Open Innovation Contest Yields Ideas for the Greater Good
Novel concept to help end poverty by 2030 win open innovation competition for young people.
World Bank Group/Wharton School of Business, United States
Poverty is a global problem that is going to need a lot of very smart brains from all over the world to find solutions. Ending poverty in all its forms everywhere by 2030 is one of the UN's 17 Sustainable Development Goals (SDGs). Others include ending hunger, achieving gender equality and reducing inequality within and among countries.
To find novel financing solutions to implement the goals, the World Bank Group and the Wharton School of Business host an annual youth development finance competition, called Ideas for Action.
This open innovation initiative is open to young people aged 18 to 35 from all over the world.
"Youth engagement throughout the design and implementation of the SDGs is critical for success and have demonstrated the importance for young professionals and academics to take ownership of this ambitious development agenda," said World Bank Group Senior Vice President Mahmoud Mohieldin.
The 2016 contest drew a massive response with participants from 125 countries forming 492 teams and submitting 309 proposals. After three rounds of reviews by panels of development experts three winners were chosen.
The first place winner was Team DLVR from Nigeria for a peer-to-peer service for local communities to tackle logistical challenges for low-income people in emerging market nations. It would involve the creation of an online technology platform that among other things would connect transporters and senders to free up logistics and supply chain bottle-necks and harness the knowledge of local communities to build distribution networks.
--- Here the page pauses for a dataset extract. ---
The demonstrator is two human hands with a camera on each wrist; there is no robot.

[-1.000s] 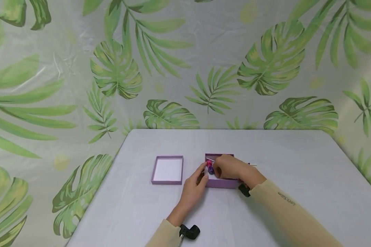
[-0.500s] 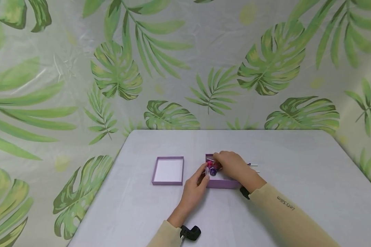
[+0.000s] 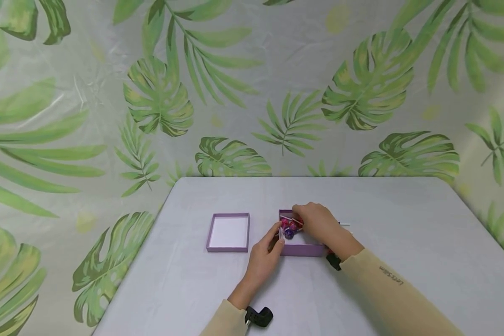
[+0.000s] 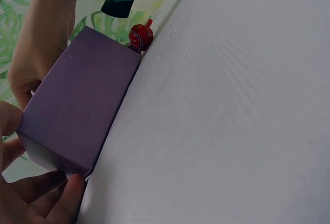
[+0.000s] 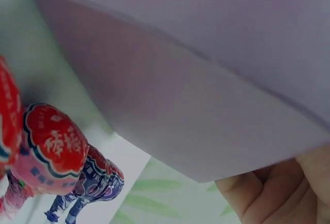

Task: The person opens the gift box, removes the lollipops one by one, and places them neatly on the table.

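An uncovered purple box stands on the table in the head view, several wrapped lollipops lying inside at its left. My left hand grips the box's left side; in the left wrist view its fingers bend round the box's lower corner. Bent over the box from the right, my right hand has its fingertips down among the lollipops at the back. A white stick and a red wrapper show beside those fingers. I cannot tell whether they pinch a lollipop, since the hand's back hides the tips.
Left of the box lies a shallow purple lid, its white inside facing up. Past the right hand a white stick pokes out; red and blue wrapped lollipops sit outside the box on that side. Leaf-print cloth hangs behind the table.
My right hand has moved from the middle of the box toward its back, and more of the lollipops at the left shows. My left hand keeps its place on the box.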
The second place winner was OINCS from Uruguay, a crowdsourcing platform that enables people to report and share information in real-time about crimes and vehicle traffic in their cities.
And the third place winner was Naukri Search from the United States. This is a platform employment service that aims to increase transparency in the slum labor market of Mumbai. It does this by improving access to up-to-date information and opportunities.
Inspiring Others to Act
For the top three teams, the open innovation competition was about more than just winning. They enjoyed a platform to share their visions and inspire other young people to help with the implementation of the SDGs and were given access to leading professionals in the global development industry and the private sector.
"These young adults have to be the ones formulating and planning to reach the goals like the SDGs, since their generation will be the most affected. We hope our competition will foster a sense of ownership while incubating some exciting ideas that can shape our future for the better," commented Djordjija Petkoski, Lecturer and Senior Fellow at Wharton Business School.
The winning ideas, runners-up and honorable mentions will also be published in the '2016 Ideas for Action' book.